WHAT THIS TASK INVOLVES =>
Using the records below, copy every line that holds the string "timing".

INFORMATION GIVEN =>
=-=-=
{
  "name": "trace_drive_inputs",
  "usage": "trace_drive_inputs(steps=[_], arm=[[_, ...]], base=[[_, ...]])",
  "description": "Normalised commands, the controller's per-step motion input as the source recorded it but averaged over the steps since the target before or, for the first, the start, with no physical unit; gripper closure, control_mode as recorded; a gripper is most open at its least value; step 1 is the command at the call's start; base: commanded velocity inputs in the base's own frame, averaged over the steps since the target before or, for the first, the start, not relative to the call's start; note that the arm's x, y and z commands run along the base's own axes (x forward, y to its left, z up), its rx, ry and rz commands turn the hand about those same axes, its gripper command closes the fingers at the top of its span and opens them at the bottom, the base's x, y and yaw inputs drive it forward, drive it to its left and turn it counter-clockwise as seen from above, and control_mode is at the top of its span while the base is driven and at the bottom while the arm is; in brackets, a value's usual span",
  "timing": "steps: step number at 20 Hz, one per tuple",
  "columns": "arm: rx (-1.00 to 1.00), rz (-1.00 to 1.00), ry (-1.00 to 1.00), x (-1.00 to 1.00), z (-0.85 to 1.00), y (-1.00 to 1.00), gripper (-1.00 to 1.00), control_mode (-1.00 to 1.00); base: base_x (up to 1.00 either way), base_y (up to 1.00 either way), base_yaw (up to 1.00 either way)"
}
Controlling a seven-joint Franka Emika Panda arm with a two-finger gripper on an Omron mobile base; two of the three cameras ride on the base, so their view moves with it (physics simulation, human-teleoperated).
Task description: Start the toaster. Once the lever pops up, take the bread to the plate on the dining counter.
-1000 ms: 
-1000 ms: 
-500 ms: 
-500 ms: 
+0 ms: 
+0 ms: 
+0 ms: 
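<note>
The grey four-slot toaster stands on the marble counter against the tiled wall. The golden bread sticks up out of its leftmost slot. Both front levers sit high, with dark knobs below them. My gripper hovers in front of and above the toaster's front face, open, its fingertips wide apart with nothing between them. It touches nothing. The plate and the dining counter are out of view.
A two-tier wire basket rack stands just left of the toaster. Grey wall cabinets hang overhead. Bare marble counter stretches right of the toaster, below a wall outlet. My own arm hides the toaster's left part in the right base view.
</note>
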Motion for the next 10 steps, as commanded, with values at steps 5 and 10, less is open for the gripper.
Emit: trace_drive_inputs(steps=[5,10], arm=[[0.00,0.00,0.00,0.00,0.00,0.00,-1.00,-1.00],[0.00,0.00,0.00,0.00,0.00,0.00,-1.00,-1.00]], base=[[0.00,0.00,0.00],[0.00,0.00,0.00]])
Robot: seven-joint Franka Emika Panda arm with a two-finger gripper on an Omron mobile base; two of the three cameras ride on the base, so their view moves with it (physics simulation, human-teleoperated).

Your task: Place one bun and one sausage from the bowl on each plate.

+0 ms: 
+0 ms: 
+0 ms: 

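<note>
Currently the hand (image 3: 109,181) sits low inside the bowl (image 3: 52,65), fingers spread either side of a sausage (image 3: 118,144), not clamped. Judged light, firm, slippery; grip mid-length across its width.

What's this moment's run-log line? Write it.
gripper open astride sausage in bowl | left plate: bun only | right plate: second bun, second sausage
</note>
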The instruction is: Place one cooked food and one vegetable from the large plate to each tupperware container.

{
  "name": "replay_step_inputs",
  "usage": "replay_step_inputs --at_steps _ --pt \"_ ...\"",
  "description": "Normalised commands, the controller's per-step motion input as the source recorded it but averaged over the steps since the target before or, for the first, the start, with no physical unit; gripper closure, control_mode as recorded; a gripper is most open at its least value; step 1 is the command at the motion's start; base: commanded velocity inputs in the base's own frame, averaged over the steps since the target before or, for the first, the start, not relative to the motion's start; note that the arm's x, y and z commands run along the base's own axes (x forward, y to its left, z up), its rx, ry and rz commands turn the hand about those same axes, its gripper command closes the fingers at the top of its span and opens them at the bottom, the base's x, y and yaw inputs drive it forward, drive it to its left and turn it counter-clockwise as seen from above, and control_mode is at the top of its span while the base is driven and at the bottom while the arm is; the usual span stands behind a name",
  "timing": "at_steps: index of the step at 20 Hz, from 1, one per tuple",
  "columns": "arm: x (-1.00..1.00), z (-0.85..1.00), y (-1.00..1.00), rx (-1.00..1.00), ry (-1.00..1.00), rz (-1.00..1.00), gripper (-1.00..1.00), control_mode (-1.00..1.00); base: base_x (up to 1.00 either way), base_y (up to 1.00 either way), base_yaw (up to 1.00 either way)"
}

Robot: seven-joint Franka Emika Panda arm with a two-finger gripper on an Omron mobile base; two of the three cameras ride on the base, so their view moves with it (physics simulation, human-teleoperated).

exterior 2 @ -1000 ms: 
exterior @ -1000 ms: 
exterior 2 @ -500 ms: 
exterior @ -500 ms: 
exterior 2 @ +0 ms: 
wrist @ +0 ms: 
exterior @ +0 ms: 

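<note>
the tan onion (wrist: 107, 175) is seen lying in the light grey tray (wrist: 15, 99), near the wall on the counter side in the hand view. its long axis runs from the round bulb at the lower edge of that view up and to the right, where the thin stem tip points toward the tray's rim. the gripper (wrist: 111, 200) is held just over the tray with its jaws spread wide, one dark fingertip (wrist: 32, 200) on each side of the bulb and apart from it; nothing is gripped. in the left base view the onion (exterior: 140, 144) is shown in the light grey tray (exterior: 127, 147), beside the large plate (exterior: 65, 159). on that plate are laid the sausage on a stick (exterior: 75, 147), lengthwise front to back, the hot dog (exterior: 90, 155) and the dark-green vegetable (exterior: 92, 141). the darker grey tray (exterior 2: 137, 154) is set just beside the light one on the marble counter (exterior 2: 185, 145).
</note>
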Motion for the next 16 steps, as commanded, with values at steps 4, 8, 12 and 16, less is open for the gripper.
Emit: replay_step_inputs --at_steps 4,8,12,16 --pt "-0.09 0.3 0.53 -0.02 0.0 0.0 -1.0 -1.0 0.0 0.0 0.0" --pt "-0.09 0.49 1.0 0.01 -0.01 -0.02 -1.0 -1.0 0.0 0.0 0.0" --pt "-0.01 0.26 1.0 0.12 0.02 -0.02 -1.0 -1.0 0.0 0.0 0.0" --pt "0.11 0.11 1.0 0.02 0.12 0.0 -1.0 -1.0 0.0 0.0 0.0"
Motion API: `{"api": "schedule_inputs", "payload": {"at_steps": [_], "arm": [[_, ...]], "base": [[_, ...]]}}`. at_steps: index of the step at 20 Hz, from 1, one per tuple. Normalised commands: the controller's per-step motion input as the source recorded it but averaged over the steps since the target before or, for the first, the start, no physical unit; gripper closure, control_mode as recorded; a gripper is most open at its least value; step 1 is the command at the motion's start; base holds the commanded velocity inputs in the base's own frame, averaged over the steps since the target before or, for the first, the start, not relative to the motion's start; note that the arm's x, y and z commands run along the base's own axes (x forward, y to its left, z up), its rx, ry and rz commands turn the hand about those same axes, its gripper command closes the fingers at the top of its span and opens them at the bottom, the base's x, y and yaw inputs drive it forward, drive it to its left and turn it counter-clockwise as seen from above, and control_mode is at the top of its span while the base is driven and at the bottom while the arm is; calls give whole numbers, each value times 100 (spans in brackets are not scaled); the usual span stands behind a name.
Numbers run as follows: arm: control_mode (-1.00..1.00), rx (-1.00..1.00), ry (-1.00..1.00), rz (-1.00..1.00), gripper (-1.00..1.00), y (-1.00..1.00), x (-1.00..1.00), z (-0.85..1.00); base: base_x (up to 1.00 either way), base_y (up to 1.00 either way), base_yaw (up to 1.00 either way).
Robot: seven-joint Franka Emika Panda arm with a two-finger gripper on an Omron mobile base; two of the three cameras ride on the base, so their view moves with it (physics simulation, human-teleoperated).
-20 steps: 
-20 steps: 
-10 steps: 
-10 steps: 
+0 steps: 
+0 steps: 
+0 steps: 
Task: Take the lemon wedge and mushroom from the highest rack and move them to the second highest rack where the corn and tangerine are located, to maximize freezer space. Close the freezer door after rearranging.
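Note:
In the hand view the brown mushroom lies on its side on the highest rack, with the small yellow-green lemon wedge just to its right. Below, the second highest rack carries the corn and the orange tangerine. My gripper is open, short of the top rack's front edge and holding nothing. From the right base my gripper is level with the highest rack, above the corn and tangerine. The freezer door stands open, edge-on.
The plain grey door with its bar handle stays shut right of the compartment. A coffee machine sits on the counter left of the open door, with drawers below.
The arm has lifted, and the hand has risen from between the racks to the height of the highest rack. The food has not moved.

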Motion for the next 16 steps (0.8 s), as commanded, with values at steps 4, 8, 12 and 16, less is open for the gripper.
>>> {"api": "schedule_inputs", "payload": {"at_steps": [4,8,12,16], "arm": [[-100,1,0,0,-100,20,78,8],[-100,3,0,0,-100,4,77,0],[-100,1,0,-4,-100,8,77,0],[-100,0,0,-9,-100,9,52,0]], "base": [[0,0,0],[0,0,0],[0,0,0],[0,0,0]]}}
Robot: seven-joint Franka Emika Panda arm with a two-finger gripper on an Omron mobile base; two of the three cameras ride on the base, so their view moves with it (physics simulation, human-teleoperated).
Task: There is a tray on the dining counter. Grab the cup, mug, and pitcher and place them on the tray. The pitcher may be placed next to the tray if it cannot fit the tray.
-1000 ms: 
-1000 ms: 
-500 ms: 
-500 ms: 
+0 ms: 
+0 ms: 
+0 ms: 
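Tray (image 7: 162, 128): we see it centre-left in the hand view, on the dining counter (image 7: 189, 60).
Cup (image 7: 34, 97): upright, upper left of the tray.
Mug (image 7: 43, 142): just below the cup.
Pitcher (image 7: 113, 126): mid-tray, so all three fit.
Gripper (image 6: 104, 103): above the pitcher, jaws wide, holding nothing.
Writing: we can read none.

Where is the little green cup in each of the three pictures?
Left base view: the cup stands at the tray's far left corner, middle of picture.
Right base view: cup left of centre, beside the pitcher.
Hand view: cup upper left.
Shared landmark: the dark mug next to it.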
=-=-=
SOLUTION FOR THIS EXERCISE =>
  "timing": "steps: step number at 20 Hz, one per tuple",
  "timing": "at_steps: index of the step at 20 Hz, from 1, one per tuple",

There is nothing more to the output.